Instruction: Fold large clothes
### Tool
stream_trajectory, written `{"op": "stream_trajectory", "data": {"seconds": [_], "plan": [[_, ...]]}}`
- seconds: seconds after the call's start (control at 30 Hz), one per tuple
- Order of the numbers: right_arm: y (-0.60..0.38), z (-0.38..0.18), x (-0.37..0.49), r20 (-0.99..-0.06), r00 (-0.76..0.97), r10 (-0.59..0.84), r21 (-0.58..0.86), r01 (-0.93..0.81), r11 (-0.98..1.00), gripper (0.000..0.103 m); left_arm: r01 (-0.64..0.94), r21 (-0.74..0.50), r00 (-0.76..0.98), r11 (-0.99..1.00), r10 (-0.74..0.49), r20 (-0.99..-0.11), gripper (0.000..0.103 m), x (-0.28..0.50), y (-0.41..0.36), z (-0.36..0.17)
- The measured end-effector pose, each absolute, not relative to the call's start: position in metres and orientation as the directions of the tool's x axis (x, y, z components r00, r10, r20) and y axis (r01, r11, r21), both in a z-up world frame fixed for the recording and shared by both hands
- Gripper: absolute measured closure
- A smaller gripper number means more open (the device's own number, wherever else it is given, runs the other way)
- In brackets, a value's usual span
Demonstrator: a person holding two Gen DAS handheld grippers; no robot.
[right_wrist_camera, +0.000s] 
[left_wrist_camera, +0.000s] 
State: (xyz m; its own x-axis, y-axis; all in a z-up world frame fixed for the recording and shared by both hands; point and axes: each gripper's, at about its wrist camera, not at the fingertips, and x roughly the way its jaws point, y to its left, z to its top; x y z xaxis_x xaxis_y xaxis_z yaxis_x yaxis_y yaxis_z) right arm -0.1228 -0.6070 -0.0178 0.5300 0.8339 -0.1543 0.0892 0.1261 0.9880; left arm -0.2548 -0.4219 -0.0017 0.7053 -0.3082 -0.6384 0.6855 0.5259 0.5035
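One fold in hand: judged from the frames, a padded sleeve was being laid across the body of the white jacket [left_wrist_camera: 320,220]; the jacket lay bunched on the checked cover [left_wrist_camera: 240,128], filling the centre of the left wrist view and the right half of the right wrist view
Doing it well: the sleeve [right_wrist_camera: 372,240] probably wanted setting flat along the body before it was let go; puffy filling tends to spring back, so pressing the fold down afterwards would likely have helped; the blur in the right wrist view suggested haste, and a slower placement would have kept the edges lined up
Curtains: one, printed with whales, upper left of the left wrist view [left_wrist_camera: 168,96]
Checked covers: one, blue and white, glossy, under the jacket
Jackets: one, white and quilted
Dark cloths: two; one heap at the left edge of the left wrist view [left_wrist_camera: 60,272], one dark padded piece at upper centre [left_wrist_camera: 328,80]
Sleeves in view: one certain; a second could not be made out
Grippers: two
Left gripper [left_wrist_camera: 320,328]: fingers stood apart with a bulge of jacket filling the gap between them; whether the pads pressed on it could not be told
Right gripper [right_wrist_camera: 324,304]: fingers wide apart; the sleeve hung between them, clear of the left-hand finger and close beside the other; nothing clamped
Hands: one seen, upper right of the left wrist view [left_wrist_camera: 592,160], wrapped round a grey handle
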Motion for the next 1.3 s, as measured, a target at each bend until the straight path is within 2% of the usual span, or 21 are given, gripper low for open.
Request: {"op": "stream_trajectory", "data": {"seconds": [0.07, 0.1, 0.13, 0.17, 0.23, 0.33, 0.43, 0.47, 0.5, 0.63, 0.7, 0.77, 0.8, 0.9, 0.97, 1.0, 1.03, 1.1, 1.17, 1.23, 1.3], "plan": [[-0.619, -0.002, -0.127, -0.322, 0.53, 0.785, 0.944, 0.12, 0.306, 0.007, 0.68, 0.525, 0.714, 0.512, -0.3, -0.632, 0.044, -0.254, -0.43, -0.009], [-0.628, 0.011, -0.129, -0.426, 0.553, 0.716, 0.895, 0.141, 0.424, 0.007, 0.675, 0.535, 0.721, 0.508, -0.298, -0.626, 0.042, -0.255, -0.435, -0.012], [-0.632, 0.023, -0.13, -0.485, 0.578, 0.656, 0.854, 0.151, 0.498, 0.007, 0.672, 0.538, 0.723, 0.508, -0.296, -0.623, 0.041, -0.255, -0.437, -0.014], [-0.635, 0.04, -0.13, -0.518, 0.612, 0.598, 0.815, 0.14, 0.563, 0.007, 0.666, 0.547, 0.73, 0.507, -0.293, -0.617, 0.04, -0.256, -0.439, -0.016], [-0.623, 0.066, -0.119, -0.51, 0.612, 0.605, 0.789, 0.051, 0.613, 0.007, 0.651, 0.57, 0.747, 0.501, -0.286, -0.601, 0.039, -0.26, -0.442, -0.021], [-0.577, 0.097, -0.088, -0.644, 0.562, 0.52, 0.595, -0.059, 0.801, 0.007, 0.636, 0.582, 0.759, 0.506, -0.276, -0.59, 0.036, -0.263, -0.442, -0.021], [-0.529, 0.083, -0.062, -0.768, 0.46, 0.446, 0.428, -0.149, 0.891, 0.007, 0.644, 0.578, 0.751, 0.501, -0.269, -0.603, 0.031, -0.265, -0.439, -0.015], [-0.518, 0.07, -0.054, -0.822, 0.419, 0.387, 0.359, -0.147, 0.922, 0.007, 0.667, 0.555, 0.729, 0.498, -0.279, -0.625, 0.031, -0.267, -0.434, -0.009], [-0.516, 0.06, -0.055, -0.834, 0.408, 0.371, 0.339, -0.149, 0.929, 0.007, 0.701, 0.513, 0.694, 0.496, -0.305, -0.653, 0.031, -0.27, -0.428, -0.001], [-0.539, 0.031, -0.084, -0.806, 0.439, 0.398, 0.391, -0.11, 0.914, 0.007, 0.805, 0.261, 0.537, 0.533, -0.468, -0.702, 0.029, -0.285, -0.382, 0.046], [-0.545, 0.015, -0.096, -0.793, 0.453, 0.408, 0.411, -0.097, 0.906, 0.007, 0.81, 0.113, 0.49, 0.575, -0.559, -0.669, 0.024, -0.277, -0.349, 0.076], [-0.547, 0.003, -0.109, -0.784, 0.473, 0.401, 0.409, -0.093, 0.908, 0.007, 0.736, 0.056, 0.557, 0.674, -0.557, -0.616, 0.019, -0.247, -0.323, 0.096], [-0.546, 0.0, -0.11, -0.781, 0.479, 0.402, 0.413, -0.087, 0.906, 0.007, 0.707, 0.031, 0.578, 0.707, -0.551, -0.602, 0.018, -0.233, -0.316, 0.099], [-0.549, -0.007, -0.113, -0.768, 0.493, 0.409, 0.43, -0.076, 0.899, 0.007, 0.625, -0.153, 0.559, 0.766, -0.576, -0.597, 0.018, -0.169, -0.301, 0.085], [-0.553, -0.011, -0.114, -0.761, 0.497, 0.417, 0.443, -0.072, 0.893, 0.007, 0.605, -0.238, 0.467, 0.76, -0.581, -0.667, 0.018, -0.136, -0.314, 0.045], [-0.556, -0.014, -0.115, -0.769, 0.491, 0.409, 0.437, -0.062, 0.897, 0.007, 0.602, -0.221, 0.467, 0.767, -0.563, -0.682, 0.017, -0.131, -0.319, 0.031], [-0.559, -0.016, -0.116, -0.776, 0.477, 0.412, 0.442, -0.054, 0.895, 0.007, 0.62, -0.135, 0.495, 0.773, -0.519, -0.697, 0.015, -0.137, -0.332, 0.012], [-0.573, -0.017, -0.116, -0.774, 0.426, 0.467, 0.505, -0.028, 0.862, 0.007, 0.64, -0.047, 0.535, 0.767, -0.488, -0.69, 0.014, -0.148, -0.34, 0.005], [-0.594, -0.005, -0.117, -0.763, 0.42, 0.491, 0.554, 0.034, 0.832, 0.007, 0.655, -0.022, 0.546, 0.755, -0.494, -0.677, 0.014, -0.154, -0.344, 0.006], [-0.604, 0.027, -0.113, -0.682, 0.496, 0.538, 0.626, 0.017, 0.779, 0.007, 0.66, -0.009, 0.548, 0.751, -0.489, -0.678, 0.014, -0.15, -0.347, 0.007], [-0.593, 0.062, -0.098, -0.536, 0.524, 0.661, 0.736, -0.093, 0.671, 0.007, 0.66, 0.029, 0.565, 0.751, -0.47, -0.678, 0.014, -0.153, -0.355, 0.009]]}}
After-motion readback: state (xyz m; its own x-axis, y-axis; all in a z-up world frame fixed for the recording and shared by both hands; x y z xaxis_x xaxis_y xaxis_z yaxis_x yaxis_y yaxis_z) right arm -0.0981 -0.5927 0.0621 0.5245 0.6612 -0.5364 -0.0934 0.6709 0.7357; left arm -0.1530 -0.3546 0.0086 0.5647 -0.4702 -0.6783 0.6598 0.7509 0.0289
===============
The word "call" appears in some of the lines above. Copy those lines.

- seconds: seconds after the call's start (control at 30 Hz), one per tuple
- The measured end-effector pose, each absolute, not relative to the call's start: position in metres and orientation as the directions of the tool's x axis (x, y, z components r00, r10, r20) and y axis (r01, r11, r21), both in a z-up world frame fixed for the recording and shared by both hands

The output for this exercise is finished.